→ **Activity**
Please retype the listing below without a single change.

→ **Information provided**

■ ■ ■ ■ ■ ■ ■

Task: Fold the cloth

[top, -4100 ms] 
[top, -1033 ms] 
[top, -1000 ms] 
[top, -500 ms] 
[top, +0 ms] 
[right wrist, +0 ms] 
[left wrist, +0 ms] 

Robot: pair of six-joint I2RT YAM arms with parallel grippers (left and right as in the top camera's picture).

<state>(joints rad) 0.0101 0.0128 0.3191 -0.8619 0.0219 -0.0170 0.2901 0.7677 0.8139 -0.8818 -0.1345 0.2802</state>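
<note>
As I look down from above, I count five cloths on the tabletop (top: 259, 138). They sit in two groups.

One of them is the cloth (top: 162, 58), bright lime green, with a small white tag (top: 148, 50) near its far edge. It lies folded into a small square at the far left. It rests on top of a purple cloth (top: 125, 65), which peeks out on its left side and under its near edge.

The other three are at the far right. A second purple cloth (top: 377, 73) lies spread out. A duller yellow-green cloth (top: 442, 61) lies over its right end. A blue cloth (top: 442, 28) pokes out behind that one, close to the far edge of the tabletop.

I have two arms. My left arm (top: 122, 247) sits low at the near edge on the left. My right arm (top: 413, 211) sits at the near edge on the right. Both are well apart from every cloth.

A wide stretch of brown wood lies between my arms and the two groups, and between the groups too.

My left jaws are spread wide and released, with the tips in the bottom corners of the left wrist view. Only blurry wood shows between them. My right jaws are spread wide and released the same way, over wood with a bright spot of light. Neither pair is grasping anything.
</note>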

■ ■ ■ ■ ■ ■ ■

→ **Exercise output**
Task: Fold the cloth

[top, -4100 ms] 
[top, -1033 ms] 
[top, -1000 ms] 
[top, -500 ms] 
[top, +0 ms] 
[right wrist, +0 ms] 
[left wrist, +0 ms] 

Robot: pair of six-joint I2RT YAM arms with parallel grippers (left and right as in the top camera's picture).

<state>(joints rad) 0.0101 0.0128 0.3191 -0.8619 0.0219 -0.0170 0.2901 0.7677 0.8139 -0.8818 -0.1345 0.2802</state>
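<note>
As I look down from above, I count five cloths on the tabletop (top: 259, 138). They sit in two groups.

One of them is the cloth (top: 162, 58), bright lime green, with a small white tag (top: 148, 50) near its far edge. It lies folded into a small square at the far left. It rests on top of a purple cloth (top: 125, 65), which peeks out on its left side and under its near edge.

The other three are at the far right. A second purple cloth (top: 377, 73) lies spread out. A duller yellow-green cloth (top: 442, 61) lies over its right end. A blue cloth (top: 442, 28) pokes out behind that one, close to the far edge of the tabletop.

I have two arms. My left arm (top: 122, 247) sits low at the near edge on the left. My right arm (top: 413, 211) sits at the near edge on the right. Both are well apart from every cloth.

A wide stretch of brown wood lies between my arms and the two groups, and between the groups too.

My left jaws are spread wide and released, with the tips in the bottom corners of the left wrist view. Only blurry wood shows between them. My right jaws are spread wide and released the same way, over wood with a bright spot of light. Neither pair is grasping anything.
</note>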

Nothing further is needed for the exercise.